- WHAT TO DO:
Retype each line of the listing below, from the first through the one holding "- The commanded", with no other lines.

- THE DATA:
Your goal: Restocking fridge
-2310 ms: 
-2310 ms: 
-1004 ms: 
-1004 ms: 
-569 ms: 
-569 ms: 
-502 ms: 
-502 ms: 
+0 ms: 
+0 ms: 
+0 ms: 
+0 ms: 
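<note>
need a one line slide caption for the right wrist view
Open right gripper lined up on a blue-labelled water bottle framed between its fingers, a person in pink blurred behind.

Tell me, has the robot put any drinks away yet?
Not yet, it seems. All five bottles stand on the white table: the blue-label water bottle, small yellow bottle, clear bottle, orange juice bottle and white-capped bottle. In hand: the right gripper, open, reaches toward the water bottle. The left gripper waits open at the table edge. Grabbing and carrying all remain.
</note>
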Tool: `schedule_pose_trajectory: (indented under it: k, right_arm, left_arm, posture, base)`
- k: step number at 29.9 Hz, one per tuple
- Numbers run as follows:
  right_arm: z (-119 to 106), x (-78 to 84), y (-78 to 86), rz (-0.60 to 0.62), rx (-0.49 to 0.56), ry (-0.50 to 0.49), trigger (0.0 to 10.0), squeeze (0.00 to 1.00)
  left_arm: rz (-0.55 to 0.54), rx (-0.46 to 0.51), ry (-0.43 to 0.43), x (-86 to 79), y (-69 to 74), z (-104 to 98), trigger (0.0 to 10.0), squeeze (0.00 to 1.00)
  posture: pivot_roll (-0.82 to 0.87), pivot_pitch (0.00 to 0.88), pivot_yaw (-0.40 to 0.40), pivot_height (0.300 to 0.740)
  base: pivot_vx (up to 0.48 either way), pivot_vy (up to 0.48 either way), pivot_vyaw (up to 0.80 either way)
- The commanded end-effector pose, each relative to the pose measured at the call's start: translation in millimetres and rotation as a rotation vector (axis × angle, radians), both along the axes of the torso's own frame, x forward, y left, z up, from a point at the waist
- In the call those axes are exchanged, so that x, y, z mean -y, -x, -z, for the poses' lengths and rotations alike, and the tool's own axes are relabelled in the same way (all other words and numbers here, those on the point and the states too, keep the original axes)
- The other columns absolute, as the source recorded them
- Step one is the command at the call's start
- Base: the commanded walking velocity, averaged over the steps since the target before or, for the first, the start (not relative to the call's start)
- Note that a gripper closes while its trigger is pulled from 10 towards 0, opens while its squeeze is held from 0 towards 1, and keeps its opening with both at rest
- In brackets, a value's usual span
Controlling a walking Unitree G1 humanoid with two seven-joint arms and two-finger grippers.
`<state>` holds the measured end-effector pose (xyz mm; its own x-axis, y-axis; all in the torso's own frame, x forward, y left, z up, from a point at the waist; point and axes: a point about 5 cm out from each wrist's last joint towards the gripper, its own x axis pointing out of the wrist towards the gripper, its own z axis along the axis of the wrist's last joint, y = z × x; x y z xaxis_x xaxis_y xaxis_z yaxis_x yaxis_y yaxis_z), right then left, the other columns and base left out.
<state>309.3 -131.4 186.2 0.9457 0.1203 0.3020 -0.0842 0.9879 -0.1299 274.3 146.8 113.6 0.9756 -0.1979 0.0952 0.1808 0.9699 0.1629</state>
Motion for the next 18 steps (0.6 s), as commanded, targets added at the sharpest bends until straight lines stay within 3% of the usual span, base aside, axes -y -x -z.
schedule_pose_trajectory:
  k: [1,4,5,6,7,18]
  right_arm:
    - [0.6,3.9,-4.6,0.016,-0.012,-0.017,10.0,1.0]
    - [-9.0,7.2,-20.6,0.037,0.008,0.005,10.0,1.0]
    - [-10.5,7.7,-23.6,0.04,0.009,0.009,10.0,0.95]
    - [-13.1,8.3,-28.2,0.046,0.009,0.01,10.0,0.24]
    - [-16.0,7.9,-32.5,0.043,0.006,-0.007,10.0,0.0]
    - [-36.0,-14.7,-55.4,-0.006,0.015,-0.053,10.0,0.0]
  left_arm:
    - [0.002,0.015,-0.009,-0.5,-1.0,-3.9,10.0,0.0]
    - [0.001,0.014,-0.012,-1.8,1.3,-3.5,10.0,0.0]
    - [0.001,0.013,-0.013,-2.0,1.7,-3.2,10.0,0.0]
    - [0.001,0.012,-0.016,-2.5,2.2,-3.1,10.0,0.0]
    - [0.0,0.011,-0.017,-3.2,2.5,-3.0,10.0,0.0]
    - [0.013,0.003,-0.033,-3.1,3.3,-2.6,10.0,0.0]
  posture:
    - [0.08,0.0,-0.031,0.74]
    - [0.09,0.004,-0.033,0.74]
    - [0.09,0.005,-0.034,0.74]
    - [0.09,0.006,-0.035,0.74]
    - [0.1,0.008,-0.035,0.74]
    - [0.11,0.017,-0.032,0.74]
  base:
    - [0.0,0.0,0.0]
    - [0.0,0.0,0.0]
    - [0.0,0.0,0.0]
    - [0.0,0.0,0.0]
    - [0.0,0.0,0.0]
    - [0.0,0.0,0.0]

- ANSWER SECTION:
Your goal: Restocking fridge
-2310 ms: 
-2310 ms: 
-1004 ms: 
-1004 ms: 
-569 ms: 
-569 ms: 
-502 ms: 
-502 ms: 
+0 ms: 
+0 ms: 
+0 ms: 
+0 ms: 
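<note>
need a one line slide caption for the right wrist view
Open right gripper lined up on a blue-labelled water bottle framed between its fingers, a person in pink blurred behind.

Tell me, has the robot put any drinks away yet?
Not yet, it seems. All five bottles stand on the white table: the blue-label water bottle, small yellow bottle, clear bottle, orange juice bottle and white-capped bottle. In hand: the right gripper, open, reaches toward the water bottle. The left gripper waits open at the table edge. Grabbing and carrying all remain.
</note>
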Tool: `schedule_pose_trajectory: (indented under it: k, right_arm, left_arm, posture, base)`
- k: step number at 29.9 Hz, one per tuple
- Numbers run as follows:
  right_arm: z (-119 to 106), x (-78 to 84), y (-78 to 86), rz (-0.60 to 0.62), rx (-0.49 to 0.56), ry (-0.50 to 0.49), trigger (0.0 to 10.0), squeeze (0.00 to 1.00)
  left_arm: rz (-0.55 to 0.54), rx (-0.46 to 0.51), ry (-0.43 to 0.43), x (-86 to 79), y (-69 to 74), z (-104 to 98), trigger (0.0 to 10.0), squeeze (0.00 to 1.00)
  posture: pivot_roll (-0.82 to 0.87), pivot_pitch (0.00 to 0.88), pivot_yaw (-0.40 to 0.40), pivot_height (0.300 to 0.740)
  base: pivot_vx (up to 0.48 either way), pivot_vy (up to 0.48 either way), pivot_vyaw (up to 0.80 either way)
- The commanded end-effector pose, each relative to the pose measured at the call's start: translation in millimetres and rotation as a rotation vector (axis × angle, radians), both along the axes of the torso's own frame, x forward, y left, z up, from a point at the waist

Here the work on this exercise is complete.